This article is mostly reproduced and assembled, just think that these knowledge should be put together better. How process system resources are used
Most processes request memory using GLIBC, but GLIBC is also an application library that ultimately calls the operating system's memory management interface to use memory. In most cases, the glibc is transparent to the user and the operating system, so it is very helpful to observe the process logged by the operating system directly to the memory usage. But GLIBC's own implementation is also problematic, so it is too special to take account of the process of memory use also to consider the glibc factor. Other operating system resource usage can be viewed directly from the proc file system.

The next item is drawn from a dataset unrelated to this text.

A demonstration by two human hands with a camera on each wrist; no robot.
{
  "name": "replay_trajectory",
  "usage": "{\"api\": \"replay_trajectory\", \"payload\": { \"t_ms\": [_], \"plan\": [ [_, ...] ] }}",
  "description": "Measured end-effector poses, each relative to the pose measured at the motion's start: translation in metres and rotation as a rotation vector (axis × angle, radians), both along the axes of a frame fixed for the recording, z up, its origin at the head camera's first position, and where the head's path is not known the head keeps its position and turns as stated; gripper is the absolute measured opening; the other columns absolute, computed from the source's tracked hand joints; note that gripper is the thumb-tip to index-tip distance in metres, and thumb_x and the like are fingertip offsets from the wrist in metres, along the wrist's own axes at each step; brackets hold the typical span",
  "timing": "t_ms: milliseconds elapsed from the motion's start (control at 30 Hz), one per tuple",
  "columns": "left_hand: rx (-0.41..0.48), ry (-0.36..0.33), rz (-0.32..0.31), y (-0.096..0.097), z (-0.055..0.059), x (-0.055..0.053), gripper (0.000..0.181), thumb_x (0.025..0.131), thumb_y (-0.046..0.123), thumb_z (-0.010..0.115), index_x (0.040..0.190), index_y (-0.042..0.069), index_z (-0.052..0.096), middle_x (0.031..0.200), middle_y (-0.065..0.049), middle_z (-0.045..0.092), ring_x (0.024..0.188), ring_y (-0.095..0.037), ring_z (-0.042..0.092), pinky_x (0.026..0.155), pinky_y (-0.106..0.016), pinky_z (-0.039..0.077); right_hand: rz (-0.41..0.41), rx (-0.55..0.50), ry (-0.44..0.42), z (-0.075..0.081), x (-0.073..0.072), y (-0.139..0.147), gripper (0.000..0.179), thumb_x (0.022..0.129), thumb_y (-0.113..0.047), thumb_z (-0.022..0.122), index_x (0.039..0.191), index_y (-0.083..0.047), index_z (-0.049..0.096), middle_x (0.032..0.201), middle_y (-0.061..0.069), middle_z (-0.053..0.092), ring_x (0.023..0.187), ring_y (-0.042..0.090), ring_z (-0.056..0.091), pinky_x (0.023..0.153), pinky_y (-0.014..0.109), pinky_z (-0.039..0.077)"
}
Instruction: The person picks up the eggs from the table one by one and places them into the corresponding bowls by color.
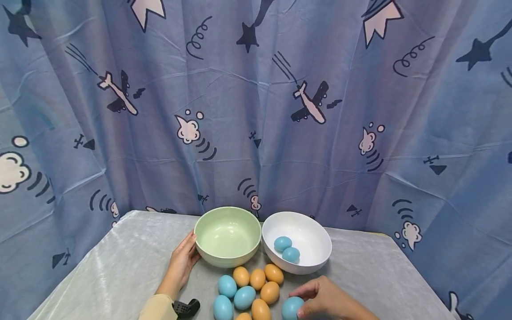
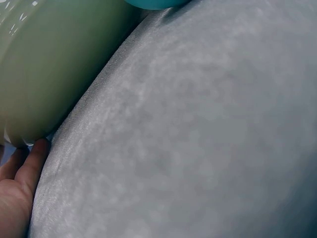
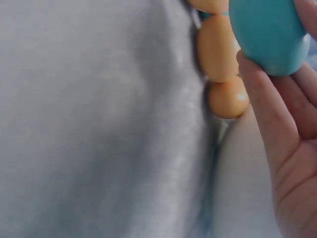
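My right hand (image 1: 320, 297) pinches a blue egg (image 1: 292, 307) between thumb and fingers, just right of a cluster of loose eggs. The right wrist view shows this blue egg (image 3: 270, 34) close up, with fingertips against its sides. At the left of a light green bowl (image 1: 228, 238), my left hand (image 1: 182, 262) touches the outer wall near the rim. From the left wrist, fingertips (image 2: 37, 151) appear against the bowl's lower side. No eggs show inside the green bowl. Beside it, a white bowl (image 1: 316, 240) contains two blue eggs (image 1: 286, 249).
In front of the bowls lie several orange eggs (image 1: 270, 292) and three blue eggs (image 1: 245, 298), close together; some are cut off by the lower frame edge. A grey cloth (image 1: 112, 262) covers the table. Behind it hangs a patterned blue curtain (image 1: 248, 98).
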State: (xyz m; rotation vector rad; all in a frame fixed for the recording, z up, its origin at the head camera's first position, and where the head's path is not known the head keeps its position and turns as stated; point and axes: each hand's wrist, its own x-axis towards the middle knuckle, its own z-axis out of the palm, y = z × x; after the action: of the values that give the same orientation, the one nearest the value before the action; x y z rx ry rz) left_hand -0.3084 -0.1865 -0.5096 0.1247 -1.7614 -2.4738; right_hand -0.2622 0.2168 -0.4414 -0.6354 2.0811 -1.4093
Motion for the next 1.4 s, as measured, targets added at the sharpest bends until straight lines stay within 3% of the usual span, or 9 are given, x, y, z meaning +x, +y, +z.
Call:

The type of system resources required by the process memory
The process requires memory, but it does not necessarily require physical memory. A process can request 1 g of memory, the kernel will certainly be approved to him, but the kernel really gives him the actual corresponding physical memory when the process needs to actually use this memory, this time will cause a fault, the kernel in this exception processing code to the actual memory of the process. Just as you save money in a bank, most of the time your assets are a number, only when you want to withdraw cash, the bank will need to raise cash to pay you (because he promised before), but usually the bank's cash is always small and the total number of depositors ' assets (the asset bubble is the same), When everyone is on a run, the bank has to go bankrupt. Operating system memory is the same, when the process is required to cash, the kernel will not be able to fully cash, the kernel has to crash.
The type of memory of the process: the process is used to hold the data (heap), to execute the process (stack), with the physical memory of other processes (such as shared libraries, shared memory), the size of the virtual address space of the process (depending on whether you are 32-bit or 64-bit, 2 of that number of parties), The application process is actually using the size of the physical address (RSS) that the process uses to place the part of the code to execute (TRS). In general, the physical address that the application actually uses consists of three parts: data, stack, executable code. Most processes require most of the data memory generally.
The entry point of the analysis process
Each process has a parent process, a process group, a conversation group (the general process group belongs to the conversation group, and the process belongs to the process group).
Each process has its own thread group (or even a co-worker)
The number of pages that occur can be used to diagnose memory-sensitive or excessive memory usage.
The running time of the kernel and the user state, the cumulative wait time of the task can be seen how much the process depends on the system call (perhaps you need to put the process into the kernel implementation or use non-blocking)
The scheduling policy, which CPU to run on, and the priority of the process can be used to allocate resources unfairly when system resources are low.
The number of pages swapped out and the various memory tables used illustrate the memory usage power of the process.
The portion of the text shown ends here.